• _Exercise description_:
Line by line, copy the records below exactly and leave the pictures out.

• _Provided records_:
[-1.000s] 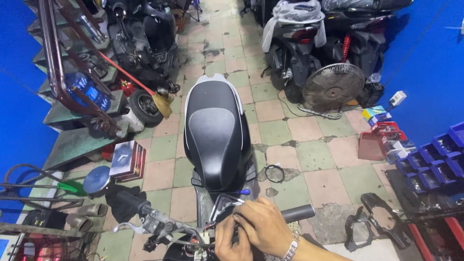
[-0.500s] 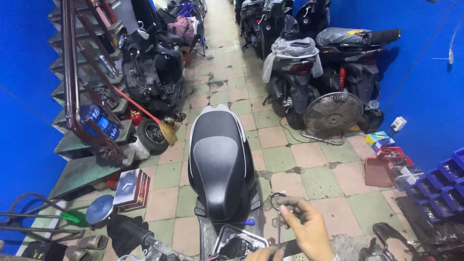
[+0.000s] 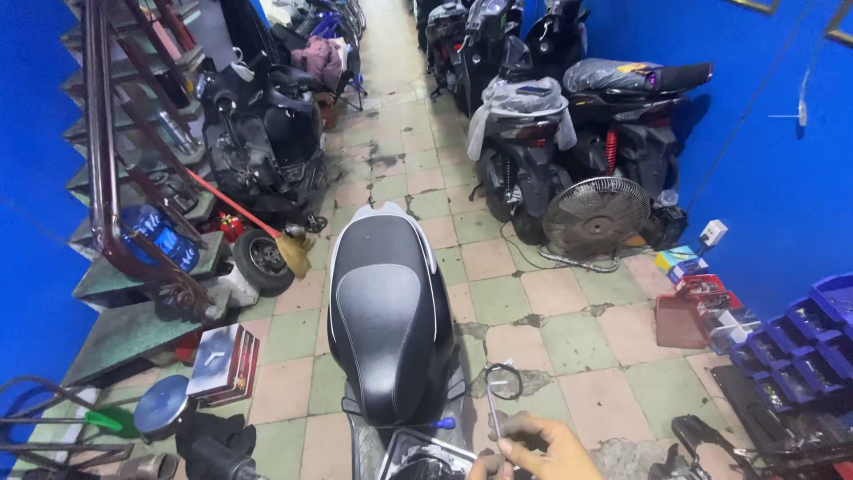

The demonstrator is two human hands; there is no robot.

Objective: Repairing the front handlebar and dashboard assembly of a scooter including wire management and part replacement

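Metal tool [image 3: 491,411] in right hand [image 3: 540,449]

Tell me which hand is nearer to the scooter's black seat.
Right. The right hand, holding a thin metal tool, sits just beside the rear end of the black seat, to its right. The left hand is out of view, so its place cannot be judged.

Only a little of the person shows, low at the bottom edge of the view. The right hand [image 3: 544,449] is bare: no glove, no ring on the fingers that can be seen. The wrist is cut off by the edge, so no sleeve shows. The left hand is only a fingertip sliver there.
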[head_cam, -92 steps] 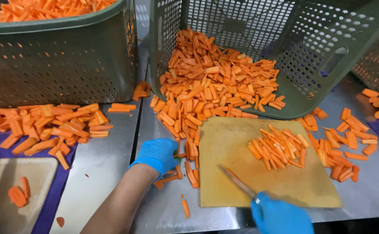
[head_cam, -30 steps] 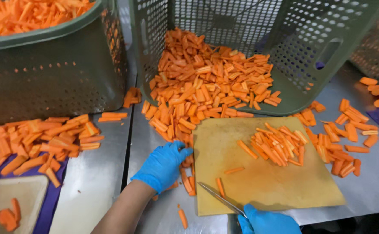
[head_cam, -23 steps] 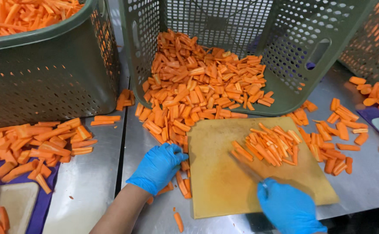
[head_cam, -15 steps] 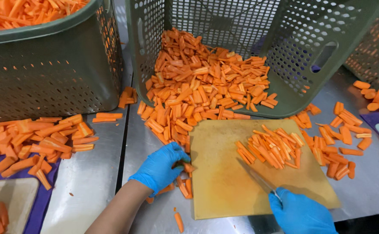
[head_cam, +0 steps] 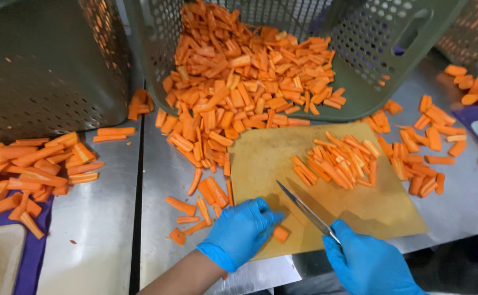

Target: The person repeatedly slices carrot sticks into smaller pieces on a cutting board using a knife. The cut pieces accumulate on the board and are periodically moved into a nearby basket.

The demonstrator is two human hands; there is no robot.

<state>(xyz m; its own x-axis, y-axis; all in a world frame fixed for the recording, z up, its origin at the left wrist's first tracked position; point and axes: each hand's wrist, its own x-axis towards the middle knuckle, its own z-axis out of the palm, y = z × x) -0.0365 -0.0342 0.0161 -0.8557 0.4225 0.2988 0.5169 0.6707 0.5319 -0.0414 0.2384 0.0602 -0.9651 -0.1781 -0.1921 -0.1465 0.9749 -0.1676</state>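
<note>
No packages, labels, signs or screens in view.

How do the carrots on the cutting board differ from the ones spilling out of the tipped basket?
The carrot sticks on the cutting board are thin and narrow; the carrot pieces at the basket are broader, flatter slabs. The board's form a small group; the basket's make a big pile that spills onto the steel table. Both are orange and lie loose.
</note>
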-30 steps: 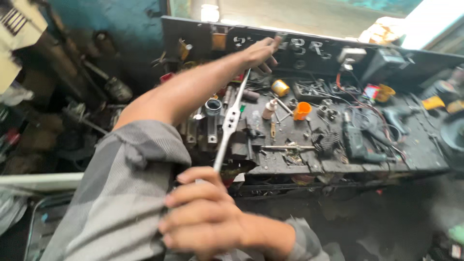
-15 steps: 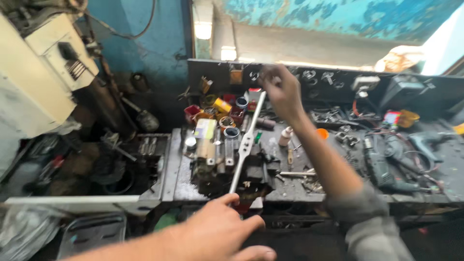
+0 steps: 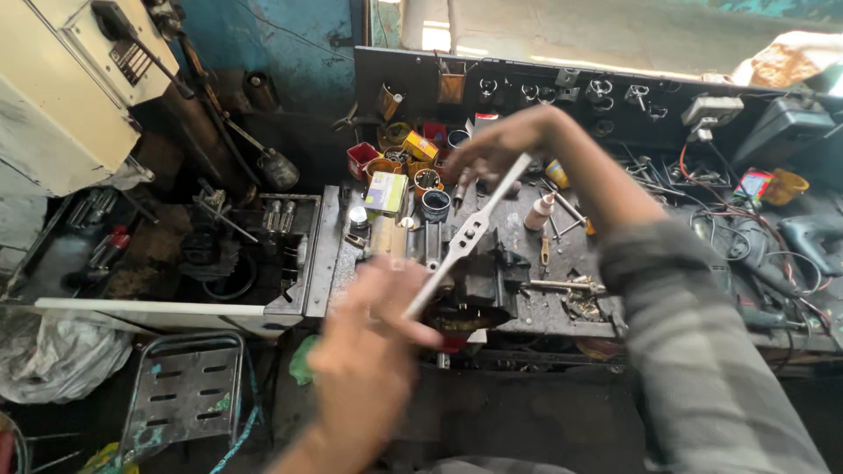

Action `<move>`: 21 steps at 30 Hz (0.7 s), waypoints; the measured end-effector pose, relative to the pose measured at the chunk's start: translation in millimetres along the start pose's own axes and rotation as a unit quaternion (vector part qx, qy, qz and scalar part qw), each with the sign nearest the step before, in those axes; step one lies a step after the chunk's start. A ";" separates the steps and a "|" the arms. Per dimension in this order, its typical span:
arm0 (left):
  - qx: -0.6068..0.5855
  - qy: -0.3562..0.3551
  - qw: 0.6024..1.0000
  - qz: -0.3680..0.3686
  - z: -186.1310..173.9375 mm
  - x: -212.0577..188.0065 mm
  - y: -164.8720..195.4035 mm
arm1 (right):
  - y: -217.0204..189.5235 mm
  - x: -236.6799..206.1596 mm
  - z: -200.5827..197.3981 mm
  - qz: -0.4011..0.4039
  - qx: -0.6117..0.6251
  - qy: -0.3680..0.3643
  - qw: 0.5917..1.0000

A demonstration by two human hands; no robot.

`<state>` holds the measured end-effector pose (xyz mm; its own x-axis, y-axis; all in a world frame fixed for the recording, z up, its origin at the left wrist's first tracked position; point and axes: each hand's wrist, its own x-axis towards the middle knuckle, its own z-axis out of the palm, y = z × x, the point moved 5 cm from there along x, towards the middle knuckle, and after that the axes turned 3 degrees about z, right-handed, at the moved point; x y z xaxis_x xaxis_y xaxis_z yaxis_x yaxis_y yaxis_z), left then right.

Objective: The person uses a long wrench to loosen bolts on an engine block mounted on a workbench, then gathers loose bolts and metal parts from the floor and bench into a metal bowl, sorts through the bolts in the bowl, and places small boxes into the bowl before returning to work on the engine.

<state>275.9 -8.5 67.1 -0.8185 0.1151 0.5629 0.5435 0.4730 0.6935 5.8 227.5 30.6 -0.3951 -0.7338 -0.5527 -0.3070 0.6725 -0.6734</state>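
Since half a second ago you've swung the long flat silver metal tap-wrench bar round over the cluttered dark steel workbench; your right hand and left hand each clasp one end, well apart, for leverage.

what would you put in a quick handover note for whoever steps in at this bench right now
Left hand: gripping the near end of the long metal handle bar, a tap-wrench-like tool.
Right hand: gripping the far end of the same bar, arm stretched over the bench.
The bar sits tilted above the bench vise at the front edge of the workbench, its centre roughly over the vise.
Around it: small tins and cups behind, a white bottle to the right, a drill far right.
Done: bar in both hands over the vise.
Left: motion blur hides what it engages, so check that first.
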 end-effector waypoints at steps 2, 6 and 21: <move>0.199 0.105 0.957 0.184 -32.8 26.0 -26.0 | 10.6 -49.0 31.7 -0.073 0.106 0.089 0.988; -0.110 -0.008 0.993 0.038 8.7 160.1 -151.1 | -9.9 -137.9 154.7 -0.435 0.287 0.312 0.795; -0.167 -0.372 0.869 0.281 153.2 162.6 5.8 | -130.1 -61.4 260.4 -0.286 0.024 0.874 0.393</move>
<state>117.5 146.7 93.8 -0.2340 0.8368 0.4950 0.8182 -0.1055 0.5652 295.5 159.9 24.3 -0.2770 0.4505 0.8487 -0.7786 0.4124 -0.4730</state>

• _Written response_:
[-1.000s] 
[-0.500s] 
[+0.000s] 

The demonstrator is two human hands; there is no robot.

Objective: Repairing the front handlebar and dashboard assembly of a scooter including wire management and part replacement

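Metal tool [image 3: 491,411] in right hand [image 3: 540,449]

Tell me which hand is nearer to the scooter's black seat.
Right. The right hand, holding a thin metal tool, sits just beside the rear end of the black seat, to its right. The left hand is out of view, so its place cannot be judged.

Only a little of the person shows, low at the bottom edge of the view. The right hand [image 3: 544,449] is bare: no glove, no ring on the fingers that can be seen. The wrist is cut off by the edge, so no sleeve shows. The left hand is only a fingertip sliver there.
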[head_cam, -92 steps] 
[head_cam, -30 steps] 
[head_cam, -23 steps] 
[head_cam, -15 steps] 
[head_cam, +0 steps] 

Target: The person repeatedly slices carrot sticks into smaller pieces on a cutting board using a knife. The cut pieces accumulate on the board and are periodically moved into a nearby basket.

The demonstrator is two human hands; there is no robot.

<state>(xyz m; its own x-axis, y-axis; all in a world frame fixed for the recording, z up, its origin at the left wrist's first tracked position; point and axes: each hand's wrist, its own x-axis towards the middle knuckle, its own z-axis out of the palm, y = z × x) -0.0365 -0.0342 0.0161 -0.8557 0.4225 0.2988 0.5169 0.6707 0.5319 -0.0414 0.2384 0.0602 -0.9651 -0.1781 -0.1921 -0.1465 0.9749 -0.1676</state>
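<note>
No packages, labels, signs or screens in view.

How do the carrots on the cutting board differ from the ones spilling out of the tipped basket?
The carrot sticks on the cutting board are thin and narrow; the carrot pieces at the basket are broader, flatter slabs. The board's form a small group; the basket's make a big pile that spills onto the steel table. Both are orange and lie loose.
</note>
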-30 steps: 
-15 steps: 
+0 steps: 

Action `<move>`: 21 steps at 30 Hz (0.7 s), waypoints; the measured end-effector pose, relative to the pose measured at the chunk's start: translation in millimetres along the start pose's own axes and rotation as a unit quaternion (vector part qx, qy, qz and scalar part qw), each with the sign nearest the step before, in those axes; step one lies a step after the chunk's start. A ";" separates the steps and a "|" the arms. Per dimension in this order, its typical span:
arm0 (left):
  - qx: -0.6068..0.5855
  - qy: -0.3562..0.3551
  - qw: 0.6024..1.0000
  - qz: -0.3680..0.3686
  - z: -186.1310..173.9375 mm
  - x: -212.0577..188.0065 mm
  - y: -164.8720..195.4035 mm
arm1 (right):
  - y: -217.0204..189.5235 mm
  - x: -236.6799..206.1596 mm
  - z: -200.5827..197.3981 mm
  - qz: -0.4011..0.4039
  - qx: -0.6117..0.6251
  - qy: -0.3680..0.3643
  - qw: 0.5917..1.0000

A demonstration by two human hands; no robot.

`<state>` holds the measured end-effector pose (xyz mm; its own x-axis, y-axis; all in a world frame fixed for the recording, z up, its origin at the left wrist's first tracked position; point and axes: each hand's wrist, its own x-axis towards the middle knuckle, its own z-axis out of the palm, y = z × x, the point moved 5 cm from there along x, towards the middle knuckle, and after that the axes turned 3 degrees about z, right-handed, at the moved point; x y z xaxis_x xaxis_y xaxis_z yaxis_x yaxis_y yaxis_z), left then right.

Objective: The person uses a long wrench to loosen bolts on an engine block mounted on a workbench, then gathers loose bolts and metal parts from the floor and bench into a metal bowl, sorts through the bolts in the bowl, and places small boxes into the bowl before returning to work on the engine.

<state>275.9 -8.5 67.1 -0.8185 0.1151 0.5629 0.5435 0.4730 0.6935 5.8 227.5 30.6 -0.3951 -0.7338 -0.5527 -0.3070 0.6725 -0.6734</state>
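Since half a second ago you've swung the long flat silver metal tap-wrench bar round over the cluttered dark steel workbench; your right hand and left hand each clasp one end, well apart, for leverage.

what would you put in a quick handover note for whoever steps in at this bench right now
Left hand: gripping the near end of the long metal handle bar, a tap-wrench-like tool.
Right hand: gripping the far end of the same bar, arm stretched over the bench.
The bar sits tilted above the bench vise at the front edge of the workbench, its centre roughly over the vise.
Around it: small tins and cups behind, a white bottle to the right, a drill far right.
Done: bar in both hands over the vise.
Left: motion blur hides what it engages, so check that first.
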 end-effector waypoints at steps 2, 6 and 21: <move>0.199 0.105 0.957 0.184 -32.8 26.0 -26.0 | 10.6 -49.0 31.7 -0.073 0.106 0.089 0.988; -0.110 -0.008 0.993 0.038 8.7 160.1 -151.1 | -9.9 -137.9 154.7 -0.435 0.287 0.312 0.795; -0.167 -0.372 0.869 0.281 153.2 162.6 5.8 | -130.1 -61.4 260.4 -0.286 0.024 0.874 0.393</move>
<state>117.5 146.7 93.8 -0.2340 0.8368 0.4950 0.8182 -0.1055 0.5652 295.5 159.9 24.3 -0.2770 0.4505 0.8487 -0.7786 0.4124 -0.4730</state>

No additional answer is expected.